■ ACTIVITY: Each line of the listing is to be copied exactly.

■ THE DATA:
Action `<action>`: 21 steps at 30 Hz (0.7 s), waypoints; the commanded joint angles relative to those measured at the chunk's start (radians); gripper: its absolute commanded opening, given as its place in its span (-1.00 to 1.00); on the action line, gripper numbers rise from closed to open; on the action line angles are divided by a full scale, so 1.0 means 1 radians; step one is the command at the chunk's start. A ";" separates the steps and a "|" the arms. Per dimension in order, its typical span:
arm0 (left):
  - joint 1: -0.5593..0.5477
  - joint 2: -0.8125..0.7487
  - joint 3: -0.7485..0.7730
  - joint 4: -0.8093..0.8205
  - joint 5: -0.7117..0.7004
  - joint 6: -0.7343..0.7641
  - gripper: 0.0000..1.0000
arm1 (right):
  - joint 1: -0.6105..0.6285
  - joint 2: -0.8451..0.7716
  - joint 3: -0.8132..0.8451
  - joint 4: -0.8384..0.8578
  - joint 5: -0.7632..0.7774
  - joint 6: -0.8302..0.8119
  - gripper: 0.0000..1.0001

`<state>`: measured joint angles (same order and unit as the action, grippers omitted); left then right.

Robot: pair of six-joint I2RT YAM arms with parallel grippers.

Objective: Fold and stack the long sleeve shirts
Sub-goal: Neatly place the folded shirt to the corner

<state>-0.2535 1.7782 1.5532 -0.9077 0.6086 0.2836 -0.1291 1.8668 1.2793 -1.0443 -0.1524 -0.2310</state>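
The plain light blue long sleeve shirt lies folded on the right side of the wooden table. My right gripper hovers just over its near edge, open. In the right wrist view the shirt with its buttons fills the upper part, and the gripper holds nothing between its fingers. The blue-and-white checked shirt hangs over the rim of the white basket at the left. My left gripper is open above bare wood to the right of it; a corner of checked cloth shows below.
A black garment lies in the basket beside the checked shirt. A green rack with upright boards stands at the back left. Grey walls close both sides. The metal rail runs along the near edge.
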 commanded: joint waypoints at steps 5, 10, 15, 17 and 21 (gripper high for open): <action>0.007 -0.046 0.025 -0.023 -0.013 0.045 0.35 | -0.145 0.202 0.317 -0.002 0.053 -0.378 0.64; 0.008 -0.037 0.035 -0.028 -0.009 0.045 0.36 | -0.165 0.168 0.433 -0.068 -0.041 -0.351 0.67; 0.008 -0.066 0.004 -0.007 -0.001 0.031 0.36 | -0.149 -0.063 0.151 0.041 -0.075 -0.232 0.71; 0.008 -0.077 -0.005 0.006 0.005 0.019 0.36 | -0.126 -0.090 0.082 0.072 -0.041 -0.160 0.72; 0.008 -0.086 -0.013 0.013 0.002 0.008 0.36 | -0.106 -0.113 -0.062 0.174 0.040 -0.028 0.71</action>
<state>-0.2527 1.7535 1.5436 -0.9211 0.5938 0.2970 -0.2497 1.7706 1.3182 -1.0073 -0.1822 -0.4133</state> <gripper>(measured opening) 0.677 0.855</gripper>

■ REPLY TO THE EXERCISE:
Action `<action>`: 21 steps at 30 Hz (0.7 s), waypoints; the commanded joint angles relative to those measured at the chunk's start (radians); gripper: its absolute commanded opening, given as its place in its span (-1.00 to 1.00); on the action line, gripper numbers rise from closed to open; on the action line angles are divided by a full scale, so 1.0 means 1 radians; step one is the command at the chunk's start. A ";" separates the steps and a "|" the arms. Per dimension in order, its typical span:
arm0 (left):
  - joint 1: -0.5593..0.5477
  - joint 2: -0.8125..0.7487
  - joint 3: -0.7485..0.7730
  - joint 4: -0.8093..0.8205
  - joint 5: -0.7117..0.7004
  - joint 6: -0.7343..0.7641
  - gripper: 0.0000..1.0000
arm1 (right):
  - joint 1: -0.6105..0.6285
  - joint 2: -0.8451..0.7716
  - joint 3: -0.8132..0.8451
  - joint 4: -0.8384..0.8578
  - joint 5: -0.7632..0.7774
  - joint 6: -0.8302..0.8119
  - gripper: 0.0000..1.0001

`<state>`: measured joint angles (same order and unit as the action, grippers omitted); left then right.

Robot: pair of six-joint I2RT YAM arms with parallel grippers.

Objective: Fold and stack the long sleeve shirts
Sub-goal: Neatly place the folded shirt to the corner

<state>-0.2535 1.7782 1.5532 -0.9077 0.6086 0.2836 -0.1291 1.8668 1.2793 -1.0443 -0.1524 -0.2310</state>
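The plain light blue long sleeve shirt lies folded on the right side of the wooden table. My right gripper hovers just over its near edge, open. In the right wrist view the shirt with its buttons fills the upper part, and the gripper holds nothing between its fingers. The blue-and-white checked shirt hangs over the rim of the white basket at the left. My left gripper is open above bare wood to the right of it; a corner of checked cloth shows below.
A black garment lies in the basket beside the checked shirt. A green rack with upright boards stands at the back left. Grey walls close both sides. The metal rail runs along the near edge.
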 commanded: joint waypoints at steps 5, 10, 15, 17 and 21 (gripper high for open): <action>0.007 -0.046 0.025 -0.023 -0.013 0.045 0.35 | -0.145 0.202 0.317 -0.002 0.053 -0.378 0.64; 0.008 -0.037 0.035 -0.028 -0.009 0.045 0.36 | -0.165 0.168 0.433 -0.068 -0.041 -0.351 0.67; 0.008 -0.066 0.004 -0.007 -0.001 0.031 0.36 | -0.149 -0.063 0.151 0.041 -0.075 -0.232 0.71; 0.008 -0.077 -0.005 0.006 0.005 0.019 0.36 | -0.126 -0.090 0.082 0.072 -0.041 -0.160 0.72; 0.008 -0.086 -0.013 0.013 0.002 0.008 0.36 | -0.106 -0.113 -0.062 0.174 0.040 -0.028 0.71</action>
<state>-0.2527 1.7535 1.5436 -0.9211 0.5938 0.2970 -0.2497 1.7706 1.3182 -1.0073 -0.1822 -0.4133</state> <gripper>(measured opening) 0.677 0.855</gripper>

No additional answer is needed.